Então, enquanto nadar, como fazer qualquer exercício depois de uma grande refeição, pode não ser a coisa mais confortável para se fazer, especialmente para adultos fora de forma, não há evidências de que seja inerentemente perigoso.

Fatos do bônus:

  • Enquanto muitas pessoas têm medo de nadar diretamente depois de comer por medo de se afogar, a maioria das pessoas não tem medo de beber e nadar. No primeiro caso, como afirmado, não há perigo adicional, no último caso, há numerosas pessoas que se afogam graças à combinação de beber e nadar. De acordo com um estudo recente, o álcool foi detectado no sangue de até 70% dos adultos que se afogaram em comparação com o risco atribuível da população normal de 10% a 30%, implicando que o álcool de fato desempenha um grande papel em uma grande porcentagem de adultos afogamento. Então, para recapitular: comer + nadar = sem aumento de perigo; beber + nadar = aumento significativo do perigo.
  • Curiosamente, esse mito de “comer água” se espalhou não apenas para a natação, mas também algumas pessoas acreditam que você não deve tomar um banho depois de comer também, ou você pode se afogar. Como eles resolvem isso? O raciocínio falho por trás disso é que comer aumenta sua temperatura corporal e estar em um banho muito quente logo após a ingestão pode causar superaquecimento e desmaiar ainda mais. Isso de novo não é um raciocínio cientificamente sólido.
  • Curiosamente, enquanto cãibras musculares são extremamente comuns, cerca de 5% das pessoas relatam nunca ter experimentado uma única cãibra muscular durante toda a sua vida.
  • Estima-se que cerca de 1,2 milhão de pessoas morrem afogadas a cada ano e cerca de 10 milhões de pessoas se afogam parcialmente, mas são resgatadas em vários estágios do processo de afogamento antes da morte.
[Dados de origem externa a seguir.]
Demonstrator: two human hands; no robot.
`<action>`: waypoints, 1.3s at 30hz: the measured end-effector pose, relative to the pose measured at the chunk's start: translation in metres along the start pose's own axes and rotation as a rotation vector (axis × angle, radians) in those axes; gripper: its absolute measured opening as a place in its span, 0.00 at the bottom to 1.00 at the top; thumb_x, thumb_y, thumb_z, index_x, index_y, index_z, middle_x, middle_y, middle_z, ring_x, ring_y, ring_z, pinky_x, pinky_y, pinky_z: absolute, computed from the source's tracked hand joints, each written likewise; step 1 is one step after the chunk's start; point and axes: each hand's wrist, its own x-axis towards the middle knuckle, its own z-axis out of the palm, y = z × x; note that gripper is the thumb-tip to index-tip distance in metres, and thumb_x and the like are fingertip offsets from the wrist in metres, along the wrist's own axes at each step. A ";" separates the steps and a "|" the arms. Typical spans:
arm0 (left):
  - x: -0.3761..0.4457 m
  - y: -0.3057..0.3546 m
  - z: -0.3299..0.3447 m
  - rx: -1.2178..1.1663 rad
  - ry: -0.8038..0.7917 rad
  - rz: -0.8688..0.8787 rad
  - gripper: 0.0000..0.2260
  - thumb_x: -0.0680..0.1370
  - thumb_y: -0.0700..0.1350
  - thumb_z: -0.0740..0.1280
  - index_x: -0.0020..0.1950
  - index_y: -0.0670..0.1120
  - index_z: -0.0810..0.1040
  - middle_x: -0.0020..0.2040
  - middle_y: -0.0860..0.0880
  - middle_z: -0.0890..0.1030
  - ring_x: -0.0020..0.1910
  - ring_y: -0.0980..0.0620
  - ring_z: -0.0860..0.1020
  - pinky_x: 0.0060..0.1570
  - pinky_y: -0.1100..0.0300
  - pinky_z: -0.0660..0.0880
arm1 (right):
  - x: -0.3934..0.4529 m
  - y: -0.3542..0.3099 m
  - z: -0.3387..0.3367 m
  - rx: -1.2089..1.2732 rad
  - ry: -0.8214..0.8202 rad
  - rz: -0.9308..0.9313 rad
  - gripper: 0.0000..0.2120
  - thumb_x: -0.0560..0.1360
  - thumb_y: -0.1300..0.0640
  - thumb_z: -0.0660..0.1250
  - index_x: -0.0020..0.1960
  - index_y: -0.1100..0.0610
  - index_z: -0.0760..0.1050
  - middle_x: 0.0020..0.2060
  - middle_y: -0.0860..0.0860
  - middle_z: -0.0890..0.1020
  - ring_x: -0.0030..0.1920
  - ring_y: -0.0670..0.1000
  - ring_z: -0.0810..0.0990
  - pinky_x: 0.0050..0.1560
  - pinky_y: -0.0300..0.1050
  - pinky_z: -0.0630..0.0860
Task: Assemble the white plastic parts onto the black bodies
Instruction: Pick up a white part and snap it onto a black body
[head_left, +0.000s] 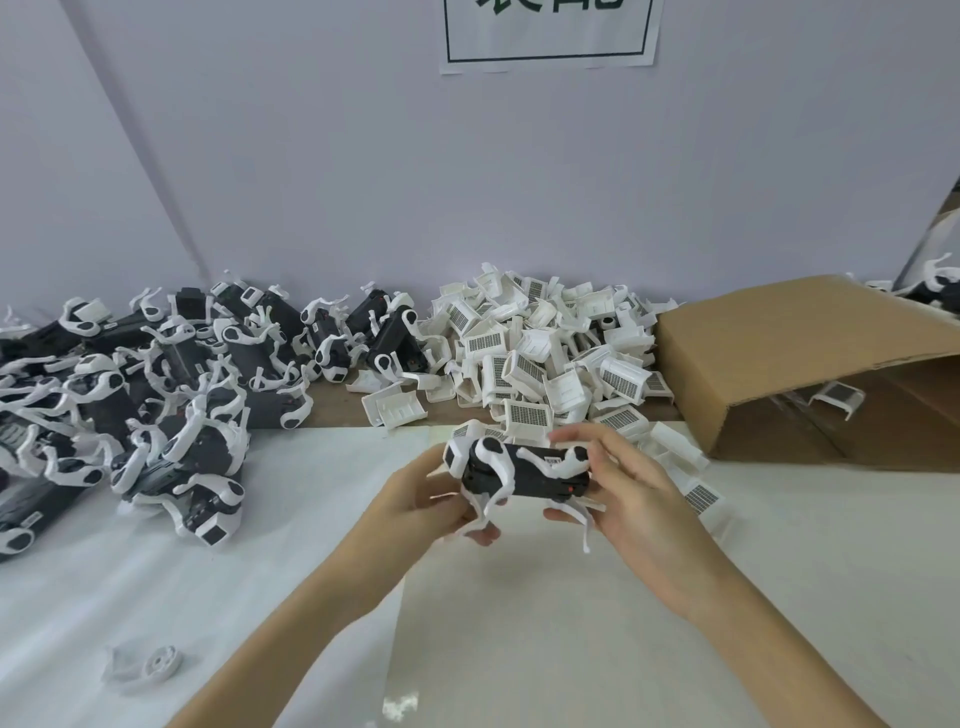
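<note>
A black body (524, 474) with white arms and a white cap at its left end is held above the table's middle. My left hand (431, 499) grips its left end from below. My right hand (618, 483) grips its right end, fingers over the top and thumb underneath. A heap of loose white plastic parts (550, 348) with grid stickers lies behind. At the left lies a heap of black bodies with white arms (156, 400).
An open cardboard box (810, 364) lies on its side at the right with a white part inside. A small white wheel-like piece (156, 665) lies at the front left. White sheeting (519, 623) covers the table in front of me. A wall stands behind the heaps.
</note>
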 end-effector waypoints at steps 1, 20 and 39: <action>-0.001 0.003 0.000 -0.159 -0.039 -0.054 0.14 0.82 0.35 0.65 0.65 0.42 0.82 0.58 0.37 0.85 0.50 0.36 0.85 0.54 0.52 0.82 | 0.000 -0.001 0.000 0.002 0.034 0.005 0.13 0.87 0.56 0.57 0.61 0.56 0.81 0.53 0.58 0.85 0.51 0.57 0.85 0.55 0.59 0.83; -0.011 0.010 0.004 -0.044 0.021 0.213 0.26 0.79 0.49 0.75 0.76 0.53 0.72 0.66 0.43 0.81 0.57 0.48 0.79 0.57 0.60 0.76 | -0.002 0.000 0.000 -0.339 -0.081 -0.105 0.29 0.72 0.36 0.74 0.71 0.42 0.76 0.58 0.45 0.85 0.62 0.48 0.83 0.61 0.41 0.78; -0.009 0.007 -0.006 0.938 0.223 0.702 0.35 0.71 0.54 0.83 0.74 0.46 0.77 0.70 0.54 0.80 0.68 0.52 0.80 0.65 0.54 0.78 | -0.004 0.002 -0.009 -1.040 -0.027 -0.468 0.36 0.72 0.54 0.81 0.72 0.38 0.67 0.68 0.34 0.73 0.70 0.38 0.71 0.64 0.27 0.66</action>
Cerca de metade de todas as mortes ou afogamentos parciais são crianças.
  • Curiosamente, quase 1/3 de todas as crianças que se afogam o fazem muito perto de sua própria casa, com muitos desses casos sendo casos de emergência de inundações ou algo parecido.
  • Cerca de 3/4 de todas as vítimas de afogamento não sabiam nadar.
  • O maior risco de afogamento por faixa etária é o seguinte: 0-5; 20-25; e 60 e acima. Para a primeira faixa etária, a maioria dos afogamentos não emergenciais ocorre em piscinas ou banheiras de quintal quando as crianças não são supervisionadas. É teorizado que a faixa etária dos 20 aos 25 anos se afoga mais frequentemente por estar mais disposta a assumir riscos e, particularmente, um aumento no consumo excessivo de álcool durante as atividades aquáticas.
  • Quase 40% de todas as vítimas de não-emergência (não-inundação / tempestade / etc) que se afogam o fazem dentro de 6 pés da costa ou borda da piscina. Além disso, quase 25% se afogam em menos de 3 pés de água.
  • Finalmente, mais de 30% de todas as mortes por afogamento ocorrem após o anoitecer, com um pico extremo no número de mortes que ocorrem devido a acidentes de navegação.